If music be the food of love…
I can think of no better way of describing Duke Ellington’s work. Always, finishing an Ellington album, the listener feels nourished, warmed and sustained as though he has had a good meal.
The line, of course, opens Twelfth Night. Ellington’s music once furnished a production of the comedy re-titled Play On. The CD sits in my to play… pile.
But connections between the Bard and Ellington run much more deeply than that, however. There is Ellington’s own score for Timon of Athens and, perhaps most famously of all, the suite composed and recorded, initially for the Shakespeare festival, Stratford, Ontario, Such Sweet Thunder. There is a fascinating transcript of an interview with Ellington at the time, Shakespeare is dug by the craziest of cats, here.
But still deeper, the respective genius of Shakespeare and Ellington courses.

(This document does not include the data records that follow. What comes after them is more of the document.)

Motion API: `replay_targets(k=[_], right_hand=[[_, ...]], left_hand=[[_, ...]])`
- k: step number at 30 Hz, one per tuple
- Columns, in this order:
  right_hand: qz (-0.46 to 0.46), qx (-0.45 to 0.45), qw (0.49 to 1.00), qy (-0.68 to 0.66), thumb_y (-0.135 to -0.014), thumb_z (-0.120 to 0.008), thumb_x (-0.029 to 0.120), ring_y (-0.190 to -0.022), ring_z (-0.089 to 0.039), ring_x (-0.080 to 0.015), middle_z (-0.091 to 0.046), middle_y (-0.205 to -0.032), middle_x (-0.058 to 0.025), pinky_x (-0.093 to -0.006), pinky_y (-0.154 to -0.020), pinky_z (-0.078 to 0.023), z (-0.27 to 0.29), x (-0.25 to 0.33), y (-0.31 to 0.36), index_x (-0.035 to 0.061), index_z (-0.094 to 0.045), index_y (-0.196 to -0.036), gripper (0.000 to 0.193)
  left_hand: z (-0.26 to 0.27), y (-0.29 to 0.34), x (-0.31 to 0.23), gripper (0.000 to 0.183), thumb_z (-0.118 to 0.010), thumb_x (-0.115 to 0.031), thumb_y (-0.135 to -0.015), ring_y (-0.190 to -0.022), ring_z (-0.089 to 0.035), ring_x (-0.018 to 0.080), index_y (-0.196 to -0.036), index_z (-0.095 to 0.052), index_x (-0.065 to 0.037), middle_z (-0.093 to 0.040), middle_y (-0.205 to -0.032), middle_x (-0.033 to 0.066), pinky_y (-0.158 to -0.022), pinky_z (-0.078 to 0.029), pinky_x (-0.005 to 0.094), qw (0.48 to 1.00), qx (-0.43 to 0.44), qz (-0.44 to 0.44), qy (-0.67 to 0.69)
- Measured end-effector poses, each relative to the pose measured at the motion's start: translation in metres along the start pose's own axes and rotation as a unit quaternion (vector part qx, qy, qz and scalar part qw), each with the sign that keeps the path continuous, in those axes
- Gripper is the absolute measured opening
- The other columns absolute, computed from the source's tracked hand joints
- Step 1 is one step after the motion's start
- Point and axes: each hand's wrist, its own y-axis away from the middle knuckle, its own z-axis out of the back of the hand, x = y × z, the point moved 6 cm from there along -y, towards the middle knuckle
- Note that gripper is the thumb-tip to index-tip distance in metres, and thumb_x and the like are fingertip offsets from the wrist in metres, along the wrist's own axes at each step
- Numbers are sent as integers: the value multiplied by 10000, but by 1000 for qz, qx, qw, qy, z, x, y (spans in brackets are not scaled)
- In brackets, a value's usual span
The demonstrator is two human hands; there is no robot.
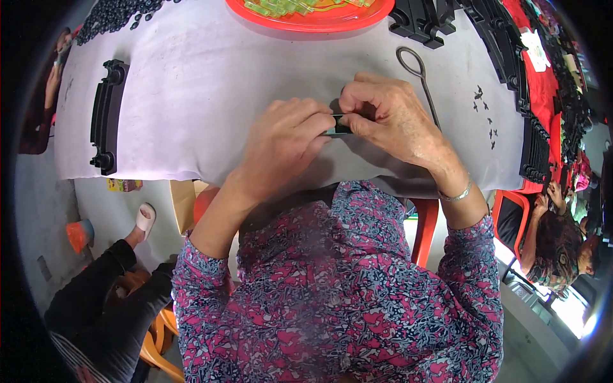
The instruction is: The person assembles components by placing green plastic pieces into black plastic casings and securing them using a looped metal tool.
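My left hand (287,143) is closed around a small dark part with a pale greenish strip (341,126), low over the cloth-covered table (185,96). From the other side my right hand (399,121) meets it, thumb at the part's end and fingers curled. Most of the part is hidden by my fingers, so its kind cannot be made out. Just right of my right hand lies a metal rod (426,83) with a looped end. A long black plastic piece (107,118) with round knobs rests at the left of the table.
A red tray (306,25) of yellow-green clear pieces stands at the far edge, near black plastic parts (421,25). Small round black pieces (118,13) are heaped far left. Tiny black bits (490,121) lie right, beside stacked black parts (535,150). Other people sit on both sides.
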Motion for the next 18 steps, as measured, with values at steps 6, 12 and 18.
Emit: replay_targets(k=[6, 12, 18], right_hand=[[-20, 27, 998, -45, -770, -658, 14, -680, -590, -328, -570, -752, -148, -418, -607, -445, -2, -2, -4, -6, -576, -821, 99], [15, 25, 1000, -3, -781, -696, -63, -629, -547, -168, -546, -772, -69, -319, -579, -447, -4, -2, -4, -4, -567, -848, 157], [24, 34, 999, 35, -778, -637, 25, -703, -583, -355, -581, -762, -171, -428, -635, -453, -3, 3, -8, -12, -570, -832, 94]], left_hand=[[3, 0, -1, 179, -713, -82, -767, -861, -617, 275, -931, -642, -66, -637, -940, 64, -749, -466, 395, 1000, 2, 7, 7], [0, 0, 2, 189, -748, -66, -762, -849, -627, 289, -933, -668, -59, -665, -958, 66, -744, -488, 394, 1000, 2, 15, 19], [1, 1, 1, 193, -756, -65, -753, -838, -635, 278, -930, -681, -63, -671, -952, 60, -738, -491, 387, 1000, -3, 20, 18]])
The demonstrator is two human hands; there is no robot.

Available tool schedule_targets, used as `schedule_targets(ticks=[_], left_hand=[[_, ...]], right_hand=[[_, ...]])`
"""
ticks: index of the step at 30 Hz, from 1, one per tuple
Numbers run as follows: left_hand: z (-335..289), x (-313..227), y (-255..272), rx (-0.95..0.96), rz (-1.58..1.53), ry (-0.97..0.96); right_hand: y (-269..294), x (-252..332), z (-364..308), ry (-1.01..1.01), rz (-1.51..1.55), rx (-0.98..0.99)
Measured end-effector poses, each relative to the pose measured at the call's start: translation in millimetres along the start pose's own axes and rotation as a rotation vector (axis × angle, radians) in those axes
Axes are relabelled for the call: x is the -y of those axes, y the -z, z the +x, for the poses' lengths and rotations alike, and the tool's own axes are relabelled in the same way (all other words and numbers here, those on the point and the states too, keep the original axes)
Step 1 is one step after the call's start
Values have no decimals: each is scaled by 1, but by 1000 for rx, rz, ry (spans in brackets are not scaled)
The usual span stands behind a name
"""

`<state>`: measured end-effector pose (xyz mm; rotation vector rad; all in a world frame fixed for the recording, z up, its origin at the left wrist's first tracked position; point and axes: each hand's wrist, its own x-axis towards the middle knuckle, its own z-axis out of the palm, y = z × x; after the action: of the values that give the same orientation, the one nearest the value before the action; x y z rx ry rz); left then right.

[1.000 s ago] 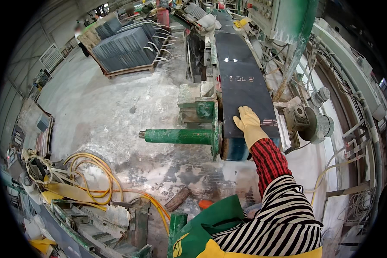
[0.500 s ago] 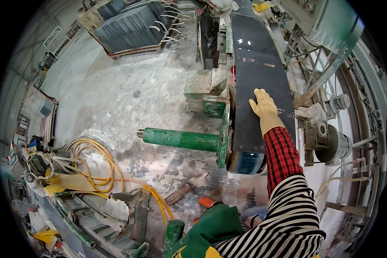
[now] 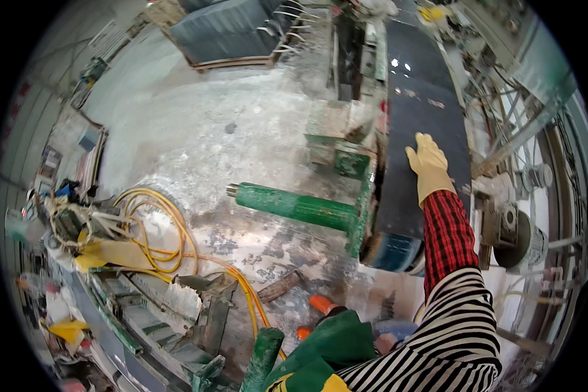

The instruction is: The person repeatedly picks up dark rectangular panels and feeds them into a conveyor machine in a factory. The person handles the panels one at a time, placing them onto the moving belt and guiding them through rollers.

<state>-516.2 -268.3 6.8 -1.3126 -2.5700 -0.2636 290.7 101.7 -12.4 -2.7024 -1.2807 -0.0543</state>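
A worker's gloved right hand [image 3: 430, 166], fingers spread flat and gripping nothing, has slid farther toward twelve o'clock along the dark stone slab [image 3: 419, 117] lying on the machine bed, apparently feeding it onward; the left hand is unseen.

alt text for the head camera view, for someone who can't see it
A person's right hand in a yellow glove lies flat on a dark stone slab on a machine's conveyor, the red plaid sleeve stretched forward. A green roller arm sticks out to the left over a wet, dusty floor, with coiled yellow hose nearby.
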Motion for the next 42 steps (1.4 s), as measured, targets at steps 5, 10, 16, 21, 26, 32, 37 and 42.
schedule_targets(ticks=[5, 10, 16, 21, 26, 32, 37, 42], left_hand=[[-8, 35, 11, -42, -24, 125], [-35, 74, 19, -43, -42, 264], [-72, 113, 16, -19, -65, 382], [-83, 112, 26, -214, -16, 287], [-84, 156, 16, -107, 463, 405], [-84, 193, 12, -124, 453, 454], [-98, 206, -18, -256, 445, 496], [-95, 203, -10, -213, 412, 517]], right_hand=[[14, 40, -36, -91, 75, -46], [-19, 11, -76, 101, 39, -22], [-30, 15, -123, 74, -15, 40], [10, 53, -171, 47, 7, 134], [-16, 52, -210, 91, 9, 73], [-25, 76, -243, 132, 61, 135], [-36, 129, -301, 403, 340, -189], [-66, 209, -355, 457, 273, 251]])
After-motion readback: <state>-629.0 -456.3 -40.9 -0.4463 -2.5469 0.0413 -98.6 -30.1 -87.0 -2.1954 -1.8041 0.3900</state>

As Shakespeare wrote his parts for particular players, so, too, did Ellington. Ellington’s manuscripts are often sketchy, leaving it to the responsibility of the soloist to supply the rest, as Shakespeare’s actors originally extemporized, bringing something of themselves to the performance.
Shakespeare was writing at a time when the London theatre was a crucible of brilliant invention, as Ellington’s New York was in the era of the great dance bands – yet these two geniuses bestrode their worlds like a Colossus, their work testing and pushing the form to places it might otherwise never have reached. Whilst they were classicists who respected, and largely worked within, the form, they were certainly never above pushing the envelope.
But, perhaps, most significantly of all is the pulse which coursed through the forms within which they worked. For Shakespeare, this was the rhythm of the heart beat in the iambic pentameter. For Ellington, he was largely writing music to dance to. The second half of the documentary A Duke Named Ellington demonstrates brilliantly that everything Duke wrote, potentially, was music for dancing, lending itself even to ballet – a form for which I found a new interest seeing the footage in this film.
Of course jazz necessarily had other rhythms to walk to when the Swing Era had largely blown itself out at the end of the Second World War. Classicism, it seems, always gives way to romanticism – so Charlie Parker’s records on Dial and Savoy were, in many ways, did for jazz what Wordsworth's Lyrical Ballads did for poetry, exploding accepted forms.
But to surrender the dance beat is to surrender your position in the mainstream. Jazz became less and less a social music, music for dancing, dining and more an appeal to the intellect. Ellington, however, never forgot the dance – his music was, is and will remain an appeal not to the nut but to the gut.